From the data below, copy exactly the lines that lie between the one holding "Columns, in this" and the one holding "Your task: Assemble", including both, and nothing more.

▸ SOURCE DATA
■ ■ ■ ■

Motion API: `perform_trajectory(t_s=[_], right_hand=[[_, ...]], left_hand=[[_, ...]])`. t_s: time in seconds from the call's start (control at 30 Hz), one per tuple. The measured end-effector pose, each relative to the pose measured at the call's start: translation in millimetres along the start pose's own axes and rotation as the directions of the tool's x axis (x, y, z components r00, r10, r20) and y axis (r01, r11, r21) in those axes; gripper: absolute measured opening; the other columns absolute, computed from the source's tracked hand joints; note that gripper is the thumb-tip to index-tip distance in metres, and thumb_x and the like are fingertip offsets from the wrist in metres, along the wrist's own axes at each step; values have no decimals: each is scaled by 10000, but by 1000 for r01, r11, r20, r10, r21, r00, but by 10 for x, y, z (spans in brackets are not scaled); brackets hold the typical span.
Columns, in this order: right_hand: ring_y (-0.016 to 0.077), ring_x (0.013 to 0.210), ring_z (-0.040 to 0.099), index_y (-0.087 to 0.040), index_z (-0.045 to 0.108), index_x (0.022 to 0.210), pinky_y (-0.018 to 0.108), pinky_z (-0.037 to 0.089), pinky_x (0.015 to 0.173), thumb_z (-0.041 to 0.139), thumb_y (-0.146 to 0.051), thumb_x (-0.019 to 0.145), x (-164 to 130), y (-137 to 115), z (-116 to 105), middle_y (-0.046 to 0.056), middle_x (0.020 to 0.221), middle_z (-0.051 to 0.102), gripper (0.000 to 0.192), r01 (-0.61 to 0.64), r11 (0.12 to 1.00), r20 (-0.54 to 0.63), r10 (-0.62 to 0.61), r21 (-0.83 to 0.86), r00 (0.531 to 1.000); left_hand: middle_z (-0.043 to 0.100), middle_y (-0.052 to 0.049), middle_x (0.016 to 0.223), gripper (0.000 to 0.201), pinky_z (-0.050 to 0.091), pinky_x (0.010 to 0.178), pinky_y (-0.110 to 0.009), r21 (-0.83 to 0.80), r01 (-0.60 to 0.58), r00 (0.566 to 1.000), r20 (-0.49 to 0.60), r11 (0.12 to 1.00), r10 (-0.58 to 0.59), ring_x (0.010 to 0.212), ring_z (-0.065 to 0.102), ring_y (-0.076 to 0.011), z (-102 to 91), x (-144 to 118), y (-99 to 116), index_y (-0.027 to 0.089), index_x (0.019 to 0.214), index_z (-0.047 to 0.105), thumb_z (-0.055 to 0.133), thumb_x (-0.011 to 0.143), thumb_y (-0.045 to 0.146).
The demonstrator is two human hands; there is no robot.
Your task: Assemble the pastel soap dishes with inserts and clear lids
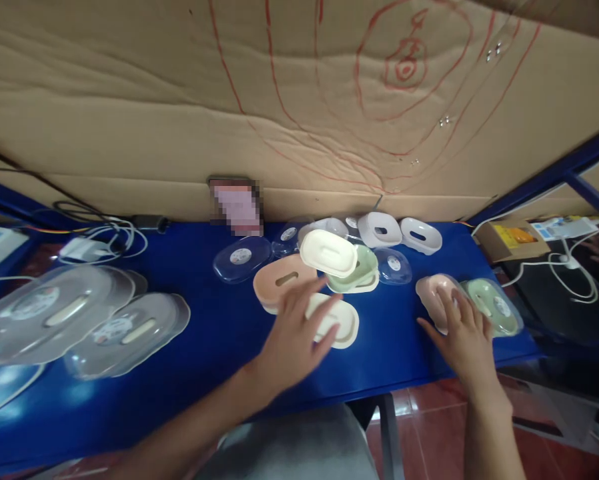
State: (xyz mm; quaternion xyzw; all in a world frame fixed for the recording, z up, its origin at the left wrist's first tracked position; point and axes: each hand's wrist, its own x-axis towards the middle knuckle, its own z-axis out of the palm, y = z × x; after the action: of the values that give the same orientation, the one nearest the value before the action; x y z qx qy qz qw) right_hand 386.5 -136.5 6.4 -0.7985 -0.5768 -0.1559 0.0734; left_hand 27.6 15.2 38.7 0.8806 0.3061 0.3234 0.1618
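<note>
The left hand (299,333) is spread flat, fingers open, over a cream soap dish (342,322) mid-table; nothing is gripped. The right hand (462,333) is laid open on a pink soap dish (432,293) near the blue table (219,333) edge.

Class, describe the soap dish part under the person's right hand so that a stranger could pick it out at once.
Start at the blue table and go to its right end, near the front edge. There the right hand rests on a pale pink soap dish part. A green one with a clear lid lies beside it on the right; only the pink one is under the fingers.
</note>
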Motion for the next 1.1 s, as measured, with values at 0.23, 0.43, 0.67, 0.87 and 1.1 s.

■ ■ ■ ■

▸ EXERCISE SOLUTION
Columns, in this order: right_hand: ring_y (-0.016 to 0.077), ring_x (0.013 to 0.210), ring_z (-0.040 to 0.099), index_y (-0.087 to 0.040), index_z (-0.045 to 0.108), index_x (0.022 to 0.210), pinky_y (-0.018 to 0.108), pinky_z (-0.037 to 0.089), pinky_x (0.015 to 0.173), thumb_z (-0.041 to 0.139), thumb_y (-0.146 to 0.051), thumb_x (-0.019 to 0.145), x (-164 to 130), y (-137 to 115), z (-116 to 105), middle_y (-0.046 to 0.056), middle_x (0.020 to 0.221), middle_z (-0.051 to 0.102), gripper (0.000 to 0.192), r01 (-0.61 to 0.64), r11 (0.12 to 1.00), r20 (-0.54 to 0.63), r10 (-0.62 to 0.61), r21 (-0.83 to 0.86), r00 (0.531 to 1.000); left_hand: middle_z (-0.043 to 0.100), middle_y (-0.052 to 0.049), middle_x (0.016 to 0.223), gripper (0.000 to 0.201), pinky_z (-0.050 to 0.091), pinky_x (0.010 to 0.178), pinky_y (-0.110 to 0.009), r21 (-0.83 to 0.80), r01 (-0.60 to 0.58), r00 (0.566 to 1.000), r20 (-0.49 to 0.60), r11 (0.12 to 1.00), r10 (-0.58 to 0.59), ring_x (0.010 to 0.212), ring_z (-0.065 to 0.102), ring_y (-0.076 to 0.011), z (-102 to 91), x (-144 to 118), y (-99 to 116), index_y (-0.027 to 0.089), index_x (0.019 to 0.214), index_z (-0.047 to 0.105), thumb_z (-0.055 to 0.133), thumb_x (-0.011 to 0.143), thumb_y (-0.045 to 0.146).
The demonstrator is two human hands; there is no robot.
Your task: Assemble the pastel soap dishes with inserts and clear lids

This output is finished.